- _DESCRIPTION OF THE TASK_:
Copy task. Retype the whole listing exactly, omitting any picture in it.
--------------------------------------------------
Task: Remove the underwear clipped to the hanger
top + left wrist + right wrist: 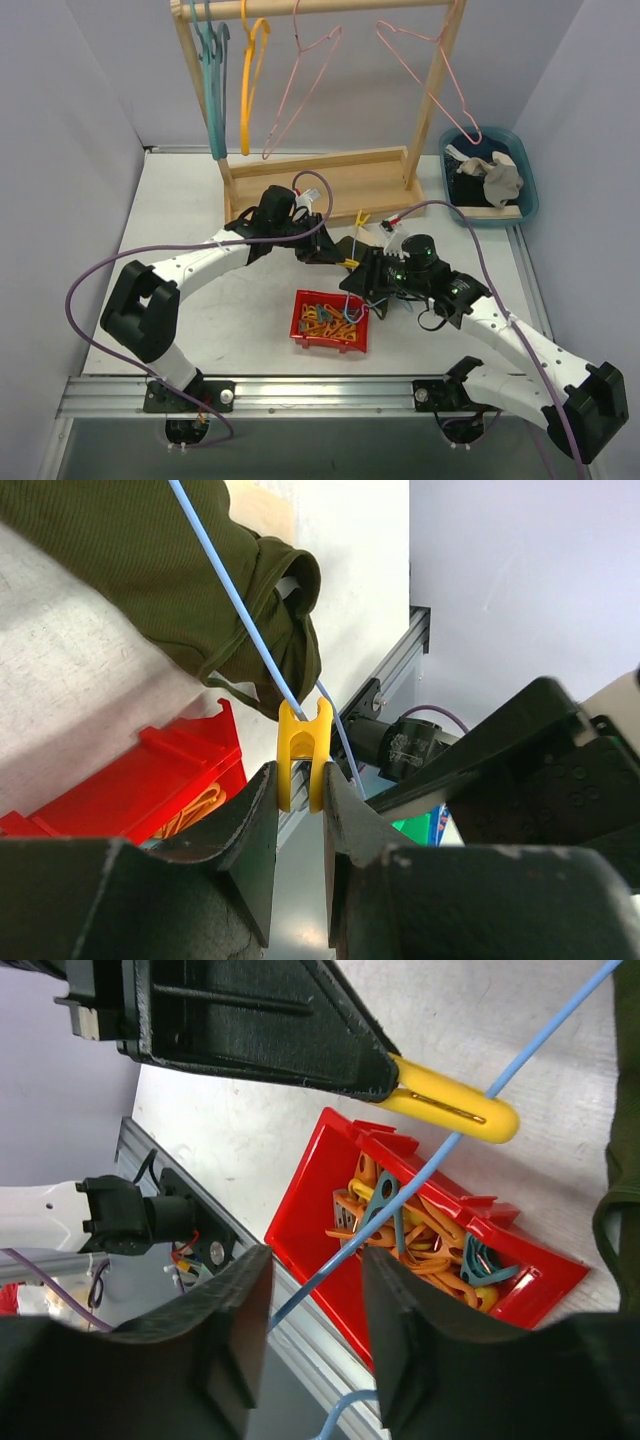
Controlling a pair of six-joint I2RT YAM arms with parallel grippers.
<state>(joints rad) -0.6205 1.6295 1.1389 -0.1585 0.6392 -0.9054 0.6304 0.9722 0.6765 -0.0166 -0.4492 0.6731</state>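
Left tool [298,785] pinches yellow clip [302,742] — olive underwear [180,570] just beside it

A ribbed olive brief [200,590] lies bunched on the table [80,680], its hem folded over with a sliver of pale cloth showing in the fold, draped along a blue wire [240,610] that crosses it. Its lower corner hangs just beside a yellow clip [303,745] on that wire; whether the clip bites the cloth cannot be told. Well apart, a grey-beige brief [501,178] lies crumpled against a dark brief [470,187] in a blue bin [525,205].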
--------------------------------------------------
- _ANSWER TO THIS EXERCISE_:
Task: Remove the underwear clipped to the hanger
top + left wrist + right wrist: 
Controlling a pair of six-joint I2RT YAM arms with parallel grippers.
<state>(joints rad) -0.6205 1.6295 1.1389 -0.1585 0.6392 -0.9054 0.6304 0.9722 0.6765 -0.0166 -0.4492 0.6731</state>
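Left tool [298,785] pinches yellow clip [302,742] — olive underwear [180,570] just beside it

A ribbed olive brief [200,590] lies bunched on the table [80,680], its hem folded over with a sliver of pale cloth showing in the fold, draped along a blue wire [240,610] that crosses it. Its lower corner hangs just beside a yellow clip [303,745] on that wire; whether the clip bites the cloth cannot be told. Well apart, a grey-beige brief [501,178] lies crumpled against a dark brief [470,187] in a blue bin [525,205].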

This output requires nothing more.